### EXERCISE DIRECTIONS
In the records, find each line where "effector" occurs, and copy it.

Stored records

--- START ---

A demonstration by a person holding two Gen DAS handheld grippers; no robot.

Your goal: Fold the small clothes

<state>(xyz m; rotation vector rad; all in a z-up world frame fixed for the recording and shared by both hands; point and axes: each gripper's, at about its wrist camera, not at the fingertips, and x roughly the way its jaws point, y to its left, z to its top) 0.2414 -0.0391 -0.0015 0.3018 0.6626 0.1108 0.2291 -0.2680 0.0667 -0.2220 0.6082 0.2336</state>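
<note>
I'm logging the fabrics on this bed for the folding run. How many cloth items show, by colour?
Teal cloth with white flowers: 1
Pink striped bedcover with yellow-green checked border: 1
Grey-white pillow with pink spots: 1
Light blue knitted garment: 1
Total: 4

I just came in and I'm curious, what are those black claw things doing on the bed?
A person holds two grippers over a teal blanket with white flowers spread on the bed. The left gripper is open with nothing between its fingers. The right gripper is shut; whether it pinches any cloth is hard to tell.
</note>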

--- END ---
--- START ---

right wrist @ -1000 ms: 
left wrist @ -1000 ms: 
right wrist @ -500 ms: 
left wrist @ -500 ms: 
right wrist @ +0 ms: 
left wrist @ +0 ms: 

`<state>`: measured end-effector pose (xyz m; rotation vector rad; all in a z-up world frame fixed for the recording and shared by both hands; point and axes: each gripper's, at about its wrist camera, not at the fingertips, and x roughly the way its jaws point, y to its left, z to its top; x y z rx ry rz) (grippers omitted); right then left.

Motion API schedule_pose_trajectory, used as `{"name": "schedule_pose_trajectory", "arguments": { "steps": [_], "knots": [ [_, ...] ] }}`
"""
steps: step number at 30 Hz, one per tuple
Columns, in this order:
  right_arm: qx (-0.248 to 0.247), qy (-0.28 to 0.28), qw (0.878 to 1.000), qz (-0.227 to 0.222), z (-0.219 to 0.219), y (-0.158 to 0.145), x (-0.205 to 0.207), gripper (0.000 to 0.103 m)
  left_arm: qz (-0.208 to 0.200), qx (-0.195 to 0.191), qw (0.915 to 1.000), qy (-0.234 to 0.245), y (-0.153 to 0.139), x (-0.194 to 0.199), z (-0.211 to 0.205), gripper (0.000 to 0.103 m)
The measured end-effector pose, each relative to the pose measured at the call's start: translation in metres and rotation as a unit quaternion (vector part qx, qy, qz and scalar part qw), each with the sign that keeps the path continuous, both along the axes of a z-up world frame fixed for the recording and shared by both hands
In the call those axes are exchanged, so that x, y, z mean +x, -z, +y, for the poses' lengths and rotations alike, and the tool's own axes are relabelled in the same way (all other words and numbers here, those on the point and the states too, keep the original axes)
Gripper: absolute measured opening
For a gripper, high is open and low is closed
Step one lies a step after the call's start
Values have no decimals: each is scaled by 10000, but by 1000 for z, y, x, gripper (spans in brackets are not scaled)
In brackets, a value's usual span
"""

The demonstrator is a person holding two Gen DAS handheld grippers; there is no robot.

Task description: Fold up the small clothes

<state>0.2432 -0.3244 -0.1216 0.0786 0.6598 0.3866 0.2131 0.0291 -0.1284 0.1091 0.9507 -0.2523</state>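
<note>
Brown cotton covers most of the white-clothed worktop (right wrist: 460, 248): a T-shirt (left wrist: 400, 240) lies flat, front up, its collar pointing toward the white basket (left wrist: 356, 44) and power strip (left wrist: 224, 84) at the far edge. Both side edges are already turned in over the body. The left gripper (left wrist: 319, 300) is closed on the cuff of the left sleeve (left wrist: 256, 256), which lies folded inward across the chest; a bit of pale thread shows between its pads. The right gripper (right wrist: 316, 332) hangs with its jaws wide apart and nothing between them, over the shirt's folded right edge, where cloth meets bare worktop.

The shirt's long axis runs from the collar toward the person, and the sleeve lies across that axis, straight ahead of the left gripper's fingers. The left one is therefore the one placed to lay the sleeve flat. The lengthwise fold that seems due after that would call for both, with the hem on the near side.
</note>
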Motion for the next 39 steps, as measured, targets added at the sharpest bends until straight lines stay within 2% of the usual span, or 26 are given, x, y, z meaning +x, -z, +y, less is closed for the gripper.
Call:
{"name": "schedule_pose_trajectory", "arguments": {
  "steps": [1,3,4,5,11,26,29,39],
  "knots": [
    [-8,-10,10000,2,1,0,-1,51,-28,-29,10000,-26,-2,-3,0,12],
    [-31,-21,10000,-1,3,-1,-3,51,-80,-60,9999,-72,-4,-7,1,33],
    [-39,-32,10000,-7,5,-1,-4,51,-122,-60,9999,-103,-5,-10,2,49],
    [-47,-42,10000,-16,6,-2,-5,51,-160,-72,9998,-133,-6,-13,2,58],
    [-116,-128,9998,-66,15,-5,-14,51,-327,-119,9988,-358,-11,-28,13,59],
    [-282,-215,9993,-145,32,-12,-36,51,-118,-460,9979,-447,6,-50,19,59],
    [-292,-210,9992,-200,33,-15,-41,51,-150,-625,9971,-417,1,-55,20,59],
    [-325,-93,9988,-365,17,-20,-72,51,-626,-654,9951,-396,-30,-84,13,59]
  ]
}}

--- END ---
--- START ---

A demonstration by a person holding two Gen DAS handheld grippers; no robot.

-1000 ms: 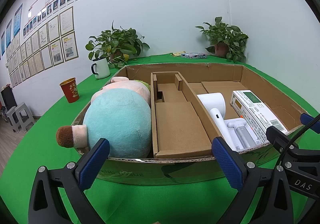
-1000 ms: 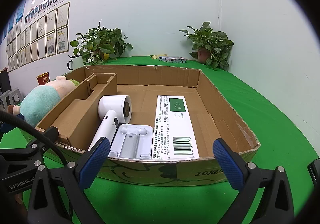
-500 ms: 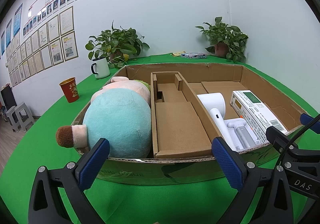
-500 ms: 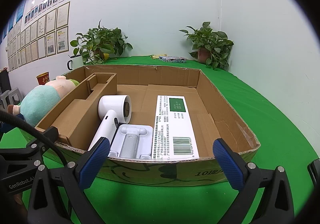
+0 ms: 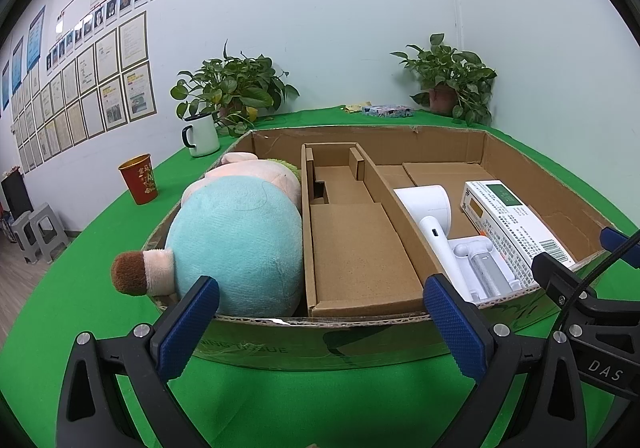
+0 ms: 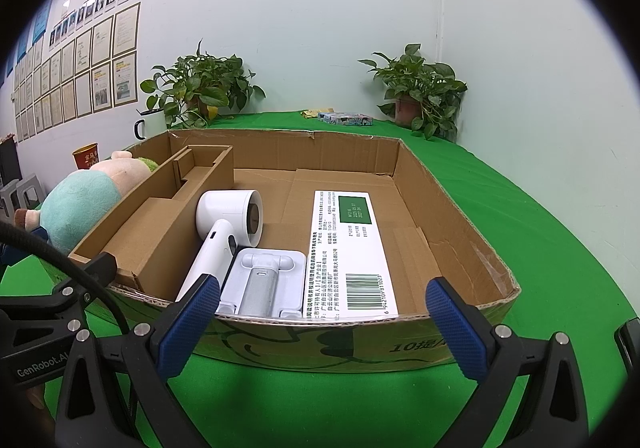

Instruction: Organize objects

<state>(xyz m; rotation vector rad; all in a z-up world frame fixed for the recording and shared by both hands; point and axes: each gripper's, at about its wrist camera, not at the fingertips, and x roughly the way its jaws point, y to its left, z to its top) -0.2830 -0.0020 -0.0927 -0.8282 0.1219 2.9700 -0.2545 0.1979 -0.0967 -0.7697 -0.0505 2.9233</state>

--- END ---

### WRITTEN RESPONSE
`<state>`: measured end-effector pose (xyz m; rotation vector rad; all in a z-up world frame fixed for the recording and shared by both hands; point and axes: each gripper's, at about its wrist camera, not at the fingertips, and x roughly the way its jaws point, y to its left, z to its top; x y z rx ry rz) (grippers omitted); right then left.
The measured end-effector pose, each relative to the pose measured at the call's start: translation in metres and rotation as a unit quaternion (vector part qx, qy, qz and scalar part qw), each with the sign that keeps the path continuous, both along the axes of a z-up world frame fixed for the recording and shared by both hands

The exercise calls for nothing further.